By Heather May
The Salt Lake Tribune
SALT LAKE CITY — It appears a growing number of Utah women are choosing to have their babies at home, with few mothers or babies suffering complications.
That’s according to the latest report from midwives who are licensed to deliver at home, which was presented to a legislative committee Wednesday.
Midwives say it should allay fears that woman who labor at home are in danger. And they note the low cost: an average of $1,900 compared to $8,500 for a low-risk, vaginal birth in the hospital.
“We’re seeing some impact from the economic situation, especially if they’re uninsured or have a higher deductible,” said Holly Richardson, a midwife and member of the state midwife board.
The report, which covers births from July 2007 through June 2008, is based on self-reports by the so-called “direct-entry midwives.” It notes that women laboring at home are far less likely than women in hospitals to need a Cesarean-section (3 percent versus the state’s 21.6 percent) or an episiotomy cut to enlarge the vaginal opening (1 percent versus the nation’s 25 percent to 33 percent rate).
But doctors say the comparison isn’t fair. Women laboring at home are supposed to be low risk and shouldn’t need such interventions.
“If they want to say they’re better than the health care system, then we should make sure we’re comparing apples and apples,” said Mike Varner, chairman of a Utah ob-gyn society.
Women who began care with a midwife numbered 371, a 55 percent increase from last year, though this year’s reporting period is slightly longer. About 22 percent of the women transferred care to a doctor or to a hospital during labor either because they had complications that required the switch or they chose to.
No babies nor mothers died during or after labor, though two fetuses died, one from a possible “cord accident” and another apparently from a chromosomal abnormality. Two babies needed to be resuscitated. Another had a severe bacteria infection contracted during the pregnancy and needed to go the hospital; another hemorrhaged between the skull and the skin, which is most often caused by trauma during delivery.
Four women were taken by ambulance after delivery for severe bleeding. In all of the cases, the mothers and babies were fine six weeks after delivery.
Catherine Wheeler, a gynecologist who sits on a rules committee with midwives, said she would like to know more about those problems. The health department or some other group should review the data so that care can be improved, she said.
“We have the people doing the care [and reporting the care] and nobody outside of that group evaluating the data,” she said. “My concern is we take care of low risk women at home who are very unlikely … to have complications.
Nearly all of the babies had an Apgar score, which measures the newborn’s physical condition and short-term prognosis, of 7 or better out of 10.
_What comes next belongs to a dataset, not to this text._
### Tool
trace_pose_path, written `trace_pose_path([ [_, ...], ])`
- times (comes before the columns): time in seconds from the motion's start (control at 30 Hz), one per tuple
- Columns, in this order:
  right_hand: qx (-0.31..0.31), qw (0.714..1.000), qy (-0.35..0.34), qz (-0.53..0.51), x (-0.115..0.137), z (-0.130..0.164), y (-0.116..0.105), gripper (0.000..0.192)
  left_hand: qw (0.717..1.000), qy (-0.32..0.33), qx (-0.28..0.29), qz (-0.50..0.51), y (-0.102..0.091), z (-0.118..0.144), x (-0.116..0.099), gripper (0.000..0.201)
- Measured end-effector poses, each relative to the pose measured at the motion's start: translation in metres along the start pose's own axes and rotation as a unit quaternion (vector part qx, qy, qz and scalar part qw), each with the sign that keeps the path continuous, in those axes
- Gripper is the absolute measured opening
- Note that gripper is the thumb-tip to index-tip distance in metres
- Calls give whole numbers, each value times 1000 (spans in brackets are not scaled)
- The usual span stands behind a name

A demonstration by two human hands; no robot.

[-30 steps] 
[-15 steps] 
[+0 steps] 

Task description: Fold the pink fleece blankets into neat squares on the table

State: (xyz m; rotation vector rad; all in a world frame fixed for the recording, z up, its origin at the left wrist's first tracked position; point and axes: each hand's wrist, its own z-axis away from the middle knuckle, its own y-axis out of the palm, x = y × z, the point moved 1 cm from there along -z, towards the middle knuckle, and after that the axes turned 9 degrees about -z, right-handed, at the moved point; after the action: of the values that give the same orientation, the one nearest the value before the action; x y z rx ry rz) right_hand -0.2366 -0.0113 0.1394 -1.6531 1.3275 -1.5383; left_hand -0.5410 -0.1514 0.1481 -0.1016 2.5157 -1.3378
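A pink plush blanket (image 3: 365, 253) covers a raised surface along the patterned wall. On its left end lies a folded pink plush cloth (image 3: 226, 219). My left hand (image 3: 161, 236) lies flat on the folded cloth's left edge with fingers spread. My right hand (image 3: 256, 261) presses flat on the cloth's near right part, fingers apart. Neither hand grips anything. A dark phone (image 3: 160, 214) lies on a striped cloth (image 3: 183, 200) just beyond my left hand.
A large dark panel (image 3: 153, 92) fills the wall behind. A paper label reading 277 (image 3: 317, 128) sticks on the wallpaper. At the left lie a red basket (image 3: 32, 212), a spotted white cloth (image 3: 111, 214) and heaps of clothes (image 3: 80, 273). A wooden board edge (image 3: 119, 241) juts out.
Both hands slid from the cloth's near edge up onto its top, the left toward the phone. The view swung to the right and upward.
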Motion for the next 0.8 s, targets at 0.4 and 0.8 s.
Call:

Last year, the Legislature changed the law to forbid the midwives from delivering twins and babies in the breech position, based on the Utah Medical Association’s concerns that those births are too risky to be performed at home. Before the law went into effect, in May, the midwives delivered one set of twins and two breech babies. Another four mothers with breech babies were transferred to the hospital.
The Utah Medical Association unsuccessfully sought to ban vaginal births after previous Cesarean sections at home. Fifteen women attempted such births, and three went to a hospital for a C-section or a delivery using forceps. The other 12 delivered successfully at home.
Richardson said many mothers deliver at home because they can’t find doctors or hospitals willing to do a vaginal birth after Cesarean because of malpractice concerns, which she said explains the increase she seen in women seeking her care late in their pregnancies.
It’s an important option for women who want large families, because repeated C-sections increase the risk of complications such as emergency hysterectomies at delivery and placenta accreta.
The annual report was mandated by the Legislature when it voted to license home-based midwives in 2005.